Gaurav Bhatnagar University of Michigan Interaction Design Not sure, but with some direction, I could try and get in touch with people who do know this.
Kristol Hancock
Indiana University
Interaction Designer
As Lynn said above, we currently use a legacy test and survey tool, called iQuiz, that is integrated with Sakai's gradebook.
Kathryn Propst
Indiana University
Instructional Consultant
At IU-Bloomington, we also have some faculty who use an internal product called QuizSite
Janet Ewing
Mount Holyoke College
Research & Instructional Support
We don't have a lot of faculty using online testing and probably will never become heavy users, but part of the current low use is because faculty have not really been satisfied with the tools thus far.   I don't know that there's a particular area of interest - just to improve the T&Q tool in general so that it can reliably support a wide range of possible testing scenarios.
Ann Jensen
Texas State University
Instructional Designer
Many of the 100% distance courses that our instructional technologies group co-developed with math and business faculty have weekly quizzes using Tests & Quizzes in TRACS, our implementation of Sakai. In these courses, the faculty write the questions (with ID input) and our staff creates the quizzes. We rely on proctored paper-based tests for high stakes quizzes (a hassle for faculty and students), due to limited or unknown security issues at testing sites. Based on conversations with our TRACS admin folks, I understand that a variety of faculty use Tests & Quizzes in courses they set up on their own, but I need to ask more pointed questions to get a better sense of what kinds of assessments they have created and how.

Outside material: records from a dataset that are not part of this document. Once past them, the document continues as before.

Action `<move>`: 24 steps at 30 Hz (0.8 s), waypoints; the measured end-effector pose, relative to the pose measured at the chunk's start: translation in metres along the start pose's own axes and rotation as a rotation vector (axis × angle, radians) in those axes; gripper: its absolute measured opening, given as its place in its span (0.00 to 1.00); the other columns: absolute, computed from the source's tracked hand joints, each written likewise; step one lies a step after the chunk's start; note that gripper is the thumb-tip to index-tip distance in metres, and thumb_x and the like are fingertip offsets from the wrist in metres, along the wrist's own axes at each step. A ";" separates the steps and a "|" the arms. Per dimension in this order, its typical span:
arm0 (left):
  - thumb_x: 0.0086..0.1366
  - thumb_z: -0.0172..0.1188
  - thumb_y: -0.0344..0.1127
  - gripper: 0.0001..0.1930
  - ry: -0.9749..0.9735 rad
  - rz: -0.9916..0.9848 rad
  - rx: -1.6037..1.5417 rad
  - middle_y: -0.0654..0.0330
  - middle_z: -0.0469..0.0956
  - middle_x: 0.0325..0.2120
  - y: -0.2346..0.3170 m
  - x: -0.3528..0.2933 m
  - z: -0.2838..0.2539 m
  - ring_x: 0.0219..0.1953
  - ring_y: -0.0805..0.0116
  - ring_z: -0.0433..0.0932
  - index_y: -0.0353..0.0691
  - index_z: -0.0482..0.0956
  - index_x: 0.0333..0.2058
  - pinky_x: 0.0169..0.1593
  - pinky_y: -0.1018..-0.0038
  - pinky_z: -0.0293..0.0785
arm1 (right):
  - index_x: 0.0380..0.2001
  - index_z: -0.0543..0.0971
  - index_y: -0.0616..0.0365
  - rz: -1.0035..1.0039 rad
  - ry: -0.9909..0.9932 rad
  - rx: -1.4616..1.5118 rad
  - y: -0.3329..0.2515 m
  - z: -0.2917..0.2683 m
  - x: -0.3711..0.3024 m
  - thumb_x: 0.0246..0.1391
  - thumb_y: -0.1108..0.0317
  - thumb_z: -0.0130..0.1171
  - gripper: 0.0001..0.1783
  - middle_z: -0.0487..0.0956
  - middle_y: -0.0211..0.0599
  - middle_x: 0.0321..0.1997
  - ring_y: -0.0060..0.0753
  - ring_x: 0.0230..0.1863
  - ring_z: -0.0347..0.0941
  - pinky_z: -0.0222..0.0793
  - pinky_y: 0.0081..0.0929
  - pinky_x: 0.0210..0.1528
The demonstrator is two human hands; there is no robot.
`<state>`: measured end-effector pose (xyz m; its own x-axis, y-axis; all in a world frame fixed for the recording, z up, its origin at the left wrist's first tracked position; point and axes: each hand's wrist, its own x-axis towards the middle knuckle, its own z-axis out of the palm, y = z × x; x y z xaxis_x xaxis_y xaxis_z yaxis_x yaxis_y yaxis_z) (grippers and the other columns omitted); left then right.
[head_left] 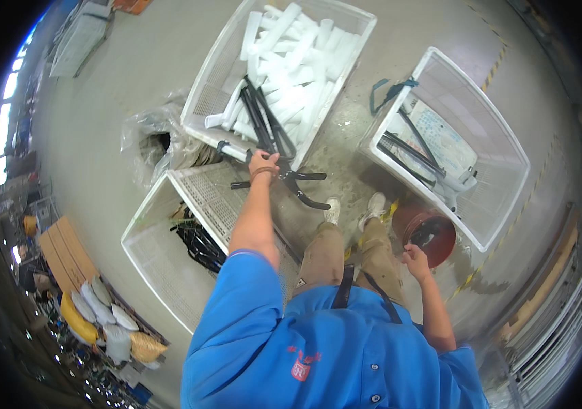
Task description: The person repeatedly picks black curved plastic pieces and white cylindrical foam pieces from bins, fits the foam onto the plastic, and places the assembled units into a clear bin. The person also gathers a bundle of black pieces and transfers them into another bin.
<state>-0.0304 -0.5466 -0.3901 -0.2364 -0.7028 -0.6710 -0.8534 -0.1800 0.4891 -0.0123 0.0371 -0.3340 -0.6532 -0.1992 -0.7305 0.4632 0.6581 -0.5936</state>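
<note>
Black metal frame (278,146): my left hand (263,165) is closed on it, lifting it clear of the foam-tube crate (217,76). Right hand (415,258) loosely curled, empty, near the red bucket (434,228).

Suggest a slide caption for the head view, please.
Left hand grips black metal frame over white crate; right hand beside red bucket.

I'm gripping matt black metal rods (270,136) over a white plastic mesh crate (212,82) (foam-like white tubes (291,61) inside); the concrete floor (134,61) is looking dull, and crinkled clear plastic bag (144,136) is glinting.
</note>
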 end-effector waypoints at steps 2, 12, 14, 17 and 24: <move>0.56 0.71 0.49 0.23 0.026 0.482 0.440 0.47 0.82 0.29 0.050 -0.016 -0.031 0.31 0.55 0.84 0.38 0.77 0.41 0.33 0.64 0.78 | 0.44 0.76 0.64 -0.183 0.037 -0.265 -0.043 -0.001 -0.016 0.54 0.72 0.60 0.14 0.80 0.46 0.32 0.35 0.28 0.79 0.76 0.31 0.33; 0.59 0.66 0.37 0.10 -0.185 1.322 0.074 0.69 0.68 0.26 0.285 -0.382 -0.223 0.26 0.82 0.65 0.39 0.74 0.31 0.29 0.83 0.59 | 0.66 0.61 0.58 -1.377 -0.077 -0.025 -0.400 0.072 -0.055 0.47 0.55 0.72 0.47 0.62 0.49 0.69 0.46 0.71 0.57 0.56 0.42 0.69; 0.61 0.64 0.46 0.20 -0.155 1.510 0.039 0.66 0.69 0.27 0.309 -0.439 -0.235 0.26 0.81 0.66 0.34 0.75 0.40 0.29 0.84 0.59 | 0.58 0.69 0.60 -1.462 -0.208 0.466 -0.431 0.088 -0.089 0.49 0.60 0.70 0.35 0.69 0.47 0.63 0.45 0.65 0.65 0.64 0.38 0.62; 0.62 0.60 0.57 0.41 -0.194 1.626 -0.098 0.61 0.70 0.28 0.300 -0.488 -0.214 0.24 0.78 0.67 0.29 0.62 0.61 0.27 0.84 0.60 | 0.44 0.76 0.61 -1.691 0.335 -0.075 -0.433 0.073 -0.135 0.47 0.67 0.65 0.20 0.76 0.37 0.44 0.35 0.38 0.75 0.69 0.28 0.40; 0.65 0.62 0.50 0.35 -0.215 1.566 -0.180 0.65 0.66 0.19 0.211 -0.540 -0.144 0.20 0.77 0.66 0.26 0.65 0.60 0.27 0.80 0.63 | 0.44 0.75 0.63 -1.645 0.781 -0.097 -0.386 0.018 -0.196 0.45 0.69 0.56 0.20 0.70 0.30 0.30 0.26 0.23 0.68 0.62 0.23 0.28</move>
<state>-0.0160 -0.3042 0.1555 -0.8613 -0.1602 0.4821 0.3459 0.5101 0.7875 -0.0525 -0.1909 0.0318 -0.4689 -0.2870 0.8353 -0.8818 0.2065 -0.4240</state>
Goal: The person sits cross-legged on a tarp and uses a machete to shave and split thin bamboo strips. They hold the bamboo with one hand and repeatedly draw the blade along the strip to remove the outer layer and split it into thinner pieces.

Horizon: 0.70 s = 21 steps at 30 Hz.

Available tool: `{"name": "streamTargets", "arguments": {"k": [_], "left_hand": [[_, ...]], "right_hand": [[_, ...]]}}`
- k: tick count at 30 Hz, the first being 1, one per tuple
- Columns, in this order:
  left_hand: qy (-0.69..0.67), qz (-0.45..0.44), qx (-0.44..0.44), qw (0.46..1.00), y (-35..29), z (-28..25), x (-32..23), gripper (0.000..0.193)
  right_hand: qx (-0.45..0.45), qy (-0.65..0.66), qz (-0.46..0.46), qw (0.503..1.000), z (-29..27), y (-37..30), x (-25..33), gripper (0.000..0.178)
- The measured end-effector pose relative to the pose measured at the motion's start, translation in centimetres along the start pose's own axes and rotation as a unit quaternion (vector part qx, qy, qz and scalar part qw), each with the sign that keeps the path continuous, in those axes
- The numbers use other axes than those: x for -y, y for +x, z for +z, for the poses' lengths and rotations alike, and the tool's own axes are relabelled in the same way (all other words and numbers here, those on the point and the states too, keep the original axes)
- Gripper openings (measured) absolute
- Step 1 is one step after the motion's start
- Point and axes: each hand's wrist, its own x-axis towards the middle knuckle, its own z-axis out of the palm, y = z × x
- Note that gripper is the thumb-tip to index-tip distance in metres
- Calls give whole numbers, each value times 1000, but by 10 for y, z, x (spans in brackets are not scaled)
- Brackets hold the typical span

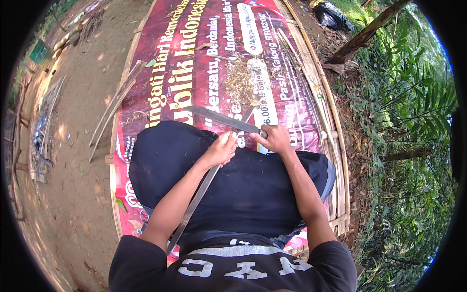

Pascale Blanc HEC Montreal (Canada) Director, e-pedagogy We are using the tool Perception of the firm Questionmark.  Instructors use quizzes most of the time for formative objectives.  Some instructors use Perception for summative purpose and in that case, students logged to the system with a secure browser.  Usually, instructors create the questions and load them in Perception themselves or with the help of a teaching assistant.
Kirk Alexander
UC Davis
Sakai Program Manager
We developed Gradebook 2 and are interested in grading all kinds of activities and doing so with more than just numeric scores.   Thinking about interrelation between grading, e-portfolios and content creation.
Maggie Lynch
College of the Redwoods
Dean, Distance Education
We use tests and quizzes in both our 100% distance courses and in over half of our face-to-face courses.  Many faculty would like to use it to completely replace scantron testing in the classroom.  We are a community college in an economically depressed area where bandwidth is not always excellent.  In addition, students tend to have less familiarity with online environments than in urban areas.  We also have the highest percentage of disabled students in the state, which means that almost every test given has requests for accommodation. Some faculty have decided to use outside testing programs because of easier grading capabilities, and more familiar grading (i.e., can use letter grades on assignments instead of percentages or points).
Amber D. Evans
Virginia Tech
Training and Documentation Coordinator, Online Course Systems
There is a large component that uses T&Q as part of online instruction, or in high-stakes testing for jumbo courses.  Many other faculty teaching in hybrid use T&Q to create self-assessments for student learning opportunities.  Overall, T&Q are among the least used tools, but assignments is gaining huge traction in use as it allows for the ability to download student work and work offline (and then upload grades via spreadsheet).  Key pieces of both of these tools is the integration with Gradebook for display purposes (although comments about being able to edit grades for T&Q or Assignments from the Gradebook is widely requested.